Session III: Scale-Up Issues: Examples and Effective Solutions

Wednesday, June 6, 2012, 2:30pm-4:00pm EDT

Session Co-Chairs

  • Robert Lin, Eastman Chemical Co.
  • Shaibal Roy, DuPont

Schedule

Presentation Speaker
Use of Piloting to Reduce Scale-Up Risk David Berg
Design and Scale Up of Fully Continuous Processes including Reaction, Workup, and Isolation Martin Johnson
The Search for the Piloting and Scale-Up Vision of the Future Brad Duckworth


Use of Piloting to Reduce Scale-Up Risk

David Berg, DuPont

The scale-up and commercialization of new process technology inherently involves a broad range of business, market, and technology risks that must all be managed in order to be successful.  Companies with a successful track record in scale-up typically have well established processes for risk identification, risk assessment and prioritization, and development and execution of risk mitigation plans.  Piloting is a commonly used strategy for reducing the risk of failure at larger scale due to operational issues (fouling, plugging, corrosion, etc.), recycle problems (build-up of impurities), and process capability issues (low yield and capacity, poor product quality, etc.).

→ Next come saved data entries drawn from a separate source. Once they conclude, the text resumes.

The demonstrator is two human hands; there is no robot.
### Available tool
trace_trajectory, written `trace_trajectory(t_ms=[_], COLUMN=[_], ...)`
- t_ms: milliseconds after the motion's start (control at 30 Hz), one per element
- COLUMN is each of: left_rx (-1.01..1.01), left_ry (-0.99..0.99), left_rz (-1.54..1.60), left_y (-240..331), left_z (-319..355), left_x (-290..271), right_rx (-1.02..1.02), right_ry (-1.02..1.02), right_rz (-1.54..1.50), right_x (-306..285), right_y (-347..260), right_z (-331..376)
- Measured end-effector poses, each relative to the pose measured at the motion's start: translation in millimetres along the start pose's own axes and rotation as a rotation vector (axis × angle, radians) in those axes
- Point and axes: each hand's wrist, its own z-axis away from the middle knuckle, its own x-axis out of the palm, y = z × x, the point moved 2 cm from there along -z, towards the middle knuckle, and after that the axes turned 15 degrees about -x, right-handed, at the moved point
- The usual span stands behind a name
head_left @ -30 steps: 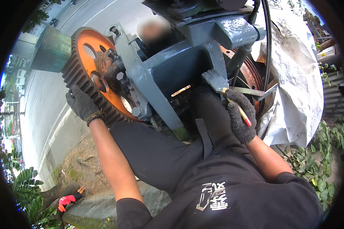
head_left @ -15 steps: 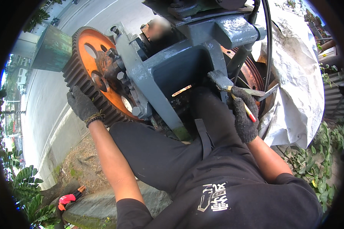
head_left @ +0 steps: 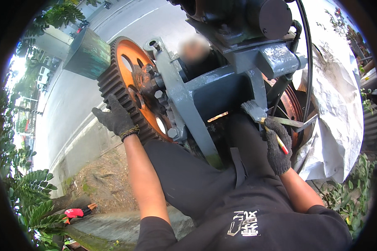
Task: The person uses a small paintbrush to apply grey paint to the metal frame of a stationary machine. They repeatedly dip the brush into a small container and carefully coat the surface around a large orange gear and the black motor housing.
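My left hand [head_left: 115, 119], in a dark knitted glove, rests at the toothed rim of a large orange gear [head_left: 150, 113]. Its fingers and thumb are spread, and nothing is held in it. In my right hand [head_left: 278, 146], gloved the same way, is a paintbrush [head_left: 253, 109] with a pale, red-tipped handle. The brush's grey-coated bristles point up and left, close to the grey-painted machine frame [head_left: 189, 113]. I cannot tell whether they touch it. My legs straddle the frame's lower end.
A dark motor [head_left: 238, 25] sits on top of the frame. To the right are a grooved reddish wheel [head_left: 292, 100], black cables [head_left: 309, 54] and a crumpled white sheet [head_left: 337, 108]. A person [head_left: 194, 49] is partly visible beyond the frame. A green box-shaped block [head_left: 88, 56] stands beyond the gear.
The whole view has shifted, so the machine and both hands appear farther right and lower. My left thumb and fingers are spread wider. The paintbrush stays in my right hand beside the frame.
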Motion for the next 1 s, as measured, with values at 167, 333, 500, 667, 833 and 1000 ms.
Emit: trace_trajectory(t_ms=[167, 333, 500, 667, 833, 1000], left_rx=[0.071, 0.030, 0.024, 0.062, 0.046, 0.037], left_ry=[-0.046, -0.127, -0.191, -0.132, -0.057, -0.008], left_rz=[-0.072, -0.143, -0.156, -0.215, -0.262, -0.259], left_y=[0, 7, 4, 1, 8, 12], left_z=[6, 8, 7, 3, 13, 18], left_x=[4, 2, 3, 3, 6, 9], right_rx=[-0.077, -0.198, -0.122, -0.231, -0.360, -0.371], right_ry=[-0.049, -0.132, -0.073, -0.191, -0.237, -0.034], right_rz=[0.076, 0.155, -0.003, 0.025, 0.075, -0.123], right_x=[-3, 2, 3, 9, 62, 96], right_y=[5, -23, -20, -24, -52, -53], right_z=[4, -12, -10, -25, -94, -148])
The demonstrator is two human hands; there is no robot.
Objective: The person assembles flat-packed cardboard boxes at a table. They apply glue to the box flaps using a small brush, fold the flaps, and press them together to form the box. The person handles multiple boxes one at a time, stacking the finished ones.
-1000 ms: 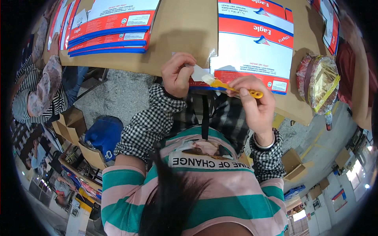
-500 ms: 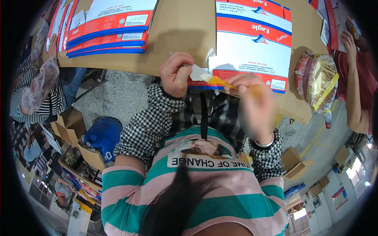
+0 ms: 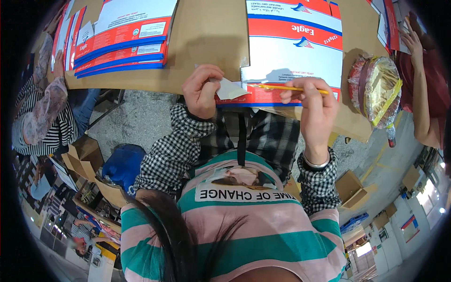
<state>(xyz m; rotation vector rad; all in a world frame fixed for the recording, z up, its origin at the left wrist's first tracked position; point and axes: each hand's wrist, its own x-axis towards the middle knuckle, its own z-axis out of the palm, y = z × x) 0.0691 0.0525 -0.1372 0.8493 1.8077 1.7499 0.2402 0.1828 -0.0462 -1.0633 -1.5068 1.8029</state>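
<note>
A flat printed carton sheet (image 3: 293, 56), white, red and blue, lies at the table's near edge in front of me. My left hand (image 3: 202, 92) is closed on a small white paper flap (image 3: 230, 90) at the sheet's near left corner; whether the flap belongs to the sheet I cannot tell. My right hand (image 3: 315, 110) pinches a thin yellow brush-like stick (image 3: 282, 87), held almost level over the sheet's lower red band. Its tip points left, close to the flap.
Several similar carton sheets (image 3: 127, 47) are stacked at the left on the brown cardboard-covered table (image 3: 206, 35). A round container wrapped in clear plastic with yellow tape (image 3: 376, 91) stands at the right edge. Other people's arms (image 3: 420, 89) reach in on both sides.
My right hand has moved right and turned, so the yellow stick now lies flatter, its tip at the sheet. My left hand keeps its hold on the flap. The view has shifted slightly.
</note>
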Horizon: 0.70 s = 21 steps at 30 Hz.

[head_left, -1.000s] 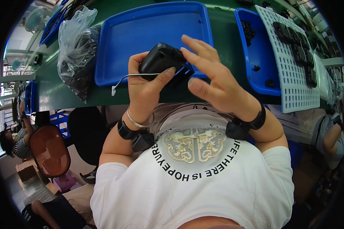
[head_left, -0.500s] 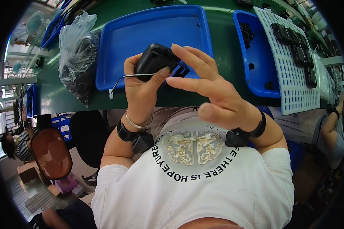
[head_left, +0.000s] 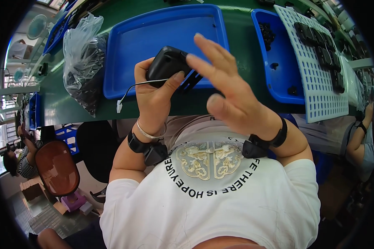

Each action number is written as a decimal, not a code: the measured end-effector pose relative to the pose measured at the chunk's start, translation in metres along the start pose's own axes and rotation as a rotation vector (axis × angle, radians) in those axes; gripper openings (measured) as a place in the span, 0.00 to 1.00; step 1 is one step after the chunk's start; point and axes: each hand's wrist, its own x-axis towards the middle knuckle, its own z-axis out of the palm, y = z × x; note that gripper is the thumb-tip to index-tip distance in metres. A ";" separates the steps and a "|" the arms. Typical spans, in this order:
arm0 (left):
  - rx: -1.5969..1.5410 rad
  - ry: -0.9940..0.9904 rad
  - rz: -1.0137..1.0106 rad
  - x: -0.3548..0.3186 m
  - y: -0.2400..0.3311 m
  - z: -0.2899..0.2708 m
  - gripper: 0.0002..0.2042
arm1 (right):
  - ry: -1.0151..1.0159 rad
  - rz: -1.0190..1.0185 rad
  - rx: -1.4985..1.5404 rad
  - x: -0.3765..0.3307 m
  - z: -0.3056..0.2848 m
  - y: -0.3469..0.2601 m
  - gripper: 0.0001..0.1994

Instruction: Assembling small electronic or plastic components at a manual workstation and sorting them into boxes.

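My left hand (head_left: 156, 93) is closed round a black plastic housing (head_left: 166, 64), its thumb laid along the near side. From the housing a thin pale cable (head_left: 133, 86) runs out to the left, ending in a small white connector (head_left: 119, 106) that hangs free. Dark slotted prongs (head_left: 192, 81) show at the housing's right side; whether they belong to it I cannot tell. Beside the housing, my right hand (head_left: 230, 85) has its fingers stretched and apart, with a fingertip close to the housing's right end. Nothing shows in that hand.
Behind my hands lies a large blue tray (head_left: 133, 35) on the green table (head_left: 243, 31). To its left stands a clear plastic bag (head_left: 85, 58) of dark parts. At right are a blue bin (head_left: 284, 79) with small black parts and a white perforated board (head_left: 320, 97) bearing several black housings.
My right hand has turned and its fingers have lifted a little, with the thumb drawn back. The left hand and housing are almost where they were.
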 end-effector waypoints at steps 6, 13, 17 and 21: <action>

This paper will share learnings from several previous DuPont projects and discuss best practices that have been adopted over the years to effectively manage scale-up risk.  Topics that will be discussed include: risk management and contingency planning, deciding what elements of the process to pilot and why, deciding what scale to pilot at, and technology transfer from pilot to commercial operations.

 

Design and Scale Up of Fully Continuous Processes including Reaction, Workup, and Isolation

Martin Johnson, Eli Lilly and Company

Several fully continuous processes have been run in Chemical Product Research and Development at Eli Lilly to enable scale up of chemistries that are not suitable for conventional batch equipment. Superheated thermal cyclization, high pressure hydroformylation (70 bar), high pressure asymmetric hydrogenation (70 bar), which were not feasible to scale up in existing in-house batch equipment, have been conducted safely in continuous reactors. Multi-stage counter-current extractive workup enabled higher product yield and better impurity rejection compared to batch.  Continuous crystallization enabled higher ee upgrade compared to batch, seeding only once at the beginning of the campaign, and the quality assurance of steady state operation.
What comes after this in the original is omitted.